Here on the Big Island
By Kelly Moran
One day last November, friends of mine were driving up the road to their house, when a brown dog with floppy ears approached their car. He wasn’t trying to chase it; he sniffed it, and stared in at them. When my friends slowed down and stopped, they saw him do the same to every car that passed, in either direction, as if he were asking: “Are you the people who left me here?”
For dogs on the Big Island, it’s a sad fact of life that not all of them are loved, and that not all of those who are unwanted get treated humanely, or brought to a shelter. Quite a few are simply taken somewhere, and left to fend for themselves.
This dog was on a paved County road, halfway between one cluster of houses and the next; if he had simply wandered away from either place, he’d have been able to follow his nose home. My friends waved down a few cars, but no one recognized the dog. So they drove him up to their house (which took some effort – he was reluctant to climb into their car) and proceeded to search for his owners.
A month earlier, they had come home to find a lost dog on their doorstep – a mature female with a pleasant disposition, but no collar. My friends alerted their neighbors, then took her to the Humane Society, where a microchip revealed her name and ownership. She turned out to belong to a friend of a neighbor who had taken her pig-hunting that day. She’d gotten lost in the woods, found her way out, and taken shelter at the first house she encountered.
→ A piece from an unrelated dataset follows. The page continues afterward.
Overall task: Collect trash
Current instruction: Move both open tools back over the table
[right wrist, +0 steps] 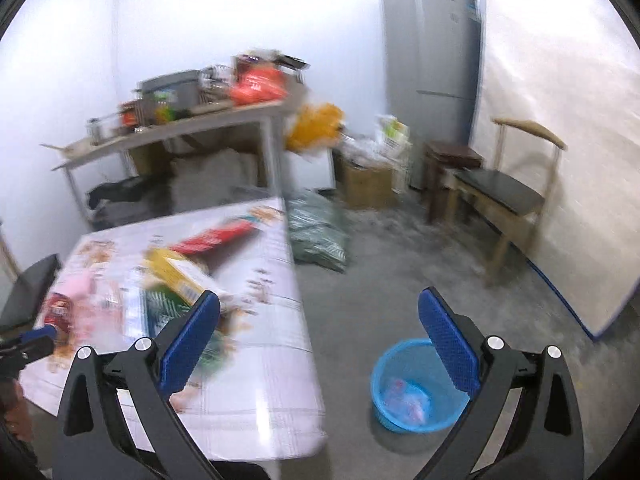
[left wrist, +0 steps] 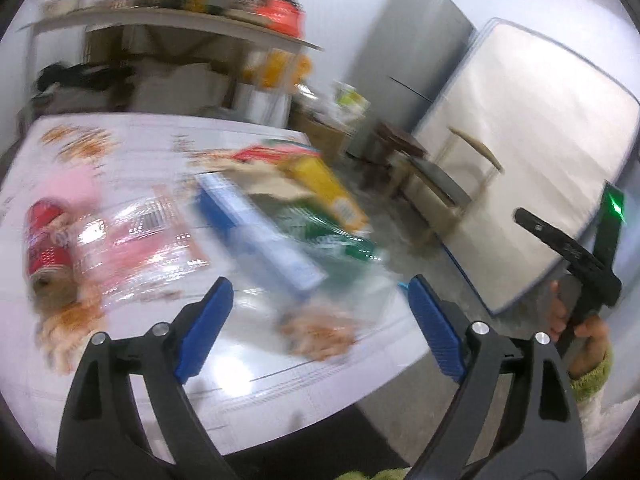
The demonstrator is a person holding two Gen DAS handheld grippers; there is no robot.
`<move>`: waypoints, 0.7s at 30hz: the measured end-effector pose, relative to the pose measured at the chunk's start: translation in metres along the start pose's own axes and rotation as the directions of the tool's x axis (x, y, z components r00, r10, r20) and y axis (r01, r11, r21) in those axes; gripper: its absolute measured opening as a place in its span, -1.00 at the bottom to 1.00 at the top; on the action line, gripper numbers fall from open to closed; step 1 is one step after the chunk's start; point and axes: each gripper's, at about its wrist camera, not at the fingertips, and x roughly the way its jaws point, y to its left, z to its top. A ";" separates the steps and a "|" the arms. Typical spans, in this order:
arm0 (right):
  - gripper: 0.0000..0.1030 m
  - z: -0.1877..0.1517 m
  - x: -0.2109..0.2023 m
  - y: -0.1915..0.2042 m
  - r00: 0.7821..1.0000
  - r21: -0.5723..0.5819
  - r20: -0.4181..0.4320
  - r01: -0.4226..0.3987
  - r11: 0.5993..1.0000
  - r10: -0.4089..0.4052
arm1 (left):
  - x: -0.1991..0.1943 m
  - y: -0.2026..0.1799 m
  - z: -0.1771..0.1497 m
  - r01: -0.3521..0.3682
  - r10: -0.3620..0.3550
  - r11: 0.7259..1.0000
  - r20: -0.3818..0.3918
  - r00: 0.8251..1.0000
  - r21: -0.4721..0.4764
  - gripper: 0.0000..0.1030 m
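Blurred trash lies on the white table [left wrist: 280,380]: a red can [left wrist: 46,244] at the left, a pink wrapper [left wrist: 120,236], a blue-and-white box [left wrist: 260,236], a yellow box [left wrist: 324,188] and a green packet [left wrist: 340,240]. My left gripper [left wrist: 320,300] hovers open over the table's near part with nothing between its fingers. In the right wrist view, my right gripper [right wrist: 320,308] is open and empty, raised over the floor beside the table [right wrist: 260,400]. Below it, a blue basket [right wrist: 378,380] stands on the floor with a few wrappers inside.
A cluttered shelf [right wrist: 180,128] stands behind the table, with a green sack [right wrist: 316,236] and a cardboard box [right wrist: 368,184] on the floor. A grey fridge [right wrist: 432,60], a stool, a wooden chair [right wrist: 504,196] and a white panel [right wrist: 560,140] against the wall line the right side.
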 end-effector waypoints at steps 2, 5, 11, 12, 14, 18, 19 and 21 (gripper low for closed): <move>0.87 0.006 0.005 0.028 0.998 -0.040 0.014 -0.052 0.998 0.053 | -0.013 0.021 0.000 -0.040 0.041 0.998 0.029 0.999 -0.052 0.73; 0.87 0.012 0.015 0.072 0.992 -0.108 0.013 -0.120 0.987 0.122 | -0.034 0.051 -0.001 -0.080 0.088 0.989 0.062 0.994 -0.124 0.74; 0.87 0.015 0.029 0.156 0.958 -0.206 -0.041 -0.286 0.936 0.283 | -0.057 0.082 -0.006 -0.127 0.142 0.984 0.122 0.982 -0.128 0.76; 0.87 0.016 0.032 0.171 0.946 -0.219 -0.066 -0.325 0.920 0.319 | -0.056 0.083 -0.008 -0.137 0.151 0.984 0.123 0.981 -0.112 0.76; 0.87 0.016 0.038 0.193 0.930 -0.234 -0.113 -0.368 0.900 0.350 | -0.053 0.086 -0.014 -0.147 0.155 0.986 0.120 0.981 -0.076 0.76; 0.87 0.016 0.052 0.226 0.884 -0.227 -0.226 -0.457 0.860 0.410 | -0.040 0.080 -0.027 -0.161 0.159 0.987 0.121 0.980 0.006 0.76; 0.87 0.018 0.058 0.233 0.864 -0.212 -0.261 -0.486 0.848 0.430 | -0.037 0.079 -0.029 -0.162 0.159 0.987 0.125 0.979 0.020 0.76; 0.87 0.022 0.071 0.248 0.815 -0.173 -0.330 -0.547 0.819 0.475 | -0.032 0.077 -0.035 -0.178 0.170 0.983 0.133 0.976 0.052 0.76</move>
The experience made my friends think seriously about adopting a dog. They’d always had cats (there are two in their house), but neither of them had ever had a dog for a pet. They didn’t act on the idea, and had almost forgotten the incident . . . until they saw this lonely dog on the road. So they took the dog to their cats’ veterinarian to see if he had a chip (he didn’t), and give him a medical checkup. The vet found that, except for being undernourished, he was quite healthy, about a year-and-a-half old, and probably a mix of Lab, pit bull, and heeler.
Again, they phoned and emailed neighbors, and posted his picture on Craigslist, even noting that he had a V-shaped bite-mark in his right ear. But after a full week, nobody claimed him. My friends took this as proof that he was not lost, but deliberately abandoned. They speculate that he’d been raised for pig-hunting, but had either failed to hold his own with the other dogs in his pack, or that he was too affectionate by nature to tackle a pig without getting hurt. Yet, instead of giving him away as a pet, or taking him to a shelter, whoever raised him had simply dumped him.
So he’s my friends’ dog now. “Romeo” is still a puppy at heart: he wants to play with the cats (the feeling is not mutual!); and he loves to run fast (my friends joke that they could paint him gray and enter him in a dog-track). But he’s loyal: he keeps to the trails when they hike through the woods; he always comes when called; and though he’s never chained up, and spends most days outdoors, he doesn’t go roaming. But he is still very, very reluctant to ride in a car.
For more information about lost, abandoned and neglected pets – and especially if you’re interested in adopting one – the Hawaii Island Humane Society has full-service facilities in Kailua-Kona, in Waimea, and in Kea’au, near Hilo.